OECD Economic Outlook Warns of Global Fragility Despite Resilient Growth: US Tariffs may Cut India's 6.7% Growth
SDG 8: Decent Work and Economic Growth | SDG 17: Partnerships for the Goals
Ministry of Finance | Reserve Bank of India (RBI)
The OECD Economic Outlook, Volume 2025 Issue 2, emphasizes that the global economy has remained resilient due to strong AI-related investment and supportive macroeconomic policies, but it faces increasing fragilities. Global GDP growth is projected to moderate from 3.2% in 2025 to 2.9% in 2026, before picking up to 3.1% in 2027.
The outlook remains subject to substantial downside risks:
Trade Fragmentation: Further increases or swift changes in trade barriers and tariffs, particularly around critical inputs, could significantly damage supply chains and global output.
Financial Instability: High asset valuations, fueled by optimistic expectations of AI-driven corporate earnings, pose a risk of abrupt price corrections, potentially amplified by highly leveraged non-bank financial intermediaries (NBFIs).
Fiscal Vulnerabilities: Failure to tackle high and rising public debt across advanced economies could push long-term sovereign yields higher, tightening global financial conditions.

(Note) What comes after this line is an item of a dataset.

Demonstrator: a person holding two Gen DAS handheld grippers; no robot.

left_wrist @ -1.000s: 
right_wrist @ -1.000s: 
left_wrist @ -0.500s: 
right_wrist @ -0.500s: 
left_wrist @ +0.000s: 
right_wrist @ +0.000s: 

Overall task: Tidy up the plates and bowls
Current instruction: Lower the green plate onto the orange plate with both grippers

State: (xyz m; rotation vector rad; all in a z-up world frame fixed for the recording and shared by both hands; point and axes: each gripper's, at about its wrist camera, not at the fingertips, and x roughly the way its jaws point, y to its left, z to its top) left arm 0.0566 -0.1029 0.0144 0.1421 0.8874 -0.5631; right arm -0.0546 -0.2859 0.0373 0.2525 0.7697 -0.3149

India-Specific Details and Projections
The report projects strong growth for India but identifies clear policy risks and opportunities, particularly in its macroeconomic management:
GDP Growth Projections (Fiscal Year):
FY 2025-26: 6.7%.
FY 2026-27: 6.2%.
FY 2027-28: 6.4%.
Inflation and Monetary Policy:
Headline inflation is currently low (0.3% in October 2025) and projected to gradually converge towards the central bank’s 4% target.
The RBI has reduced the policy interest rate from 6.5% to 5.5% during 2025 , with room for further cuts toward 5% if inflation remains stable and expectations remain well anchored. Declining lending rates are already supporting credit growth.
Fiscal Outlook and Policy:
The fiscal deficit is expected to decline moderately from 4.9% of GDP in FY 2024-25 to 4.5% in FY 2025-26 and remain steady thereafter.
The GST reform may reduce revenue by around 0.1% to 0.2% of GDP, but this will be offset by broader economic growth and improved tax compliance through digitalization.
The overall fiscal stance is broadly neutral, balancing support to growth while rebuilding fiscal buffers.
Major Headwind: New US tariffs (a rise of 25 percentage points) on many exports are expected to weaken India’s export growth, with the overall impact estimated to reduce GDP growth by about 0.4 percentage points in FY2025-26.
Policy Recommendations:
Harmonizing regulations across different levels of government to simplify the regulatory environment.
Sustaining strong public investment and boosting private participation through enhanced Public-Private Partnerships (PPPs) to speed up infrastructure development.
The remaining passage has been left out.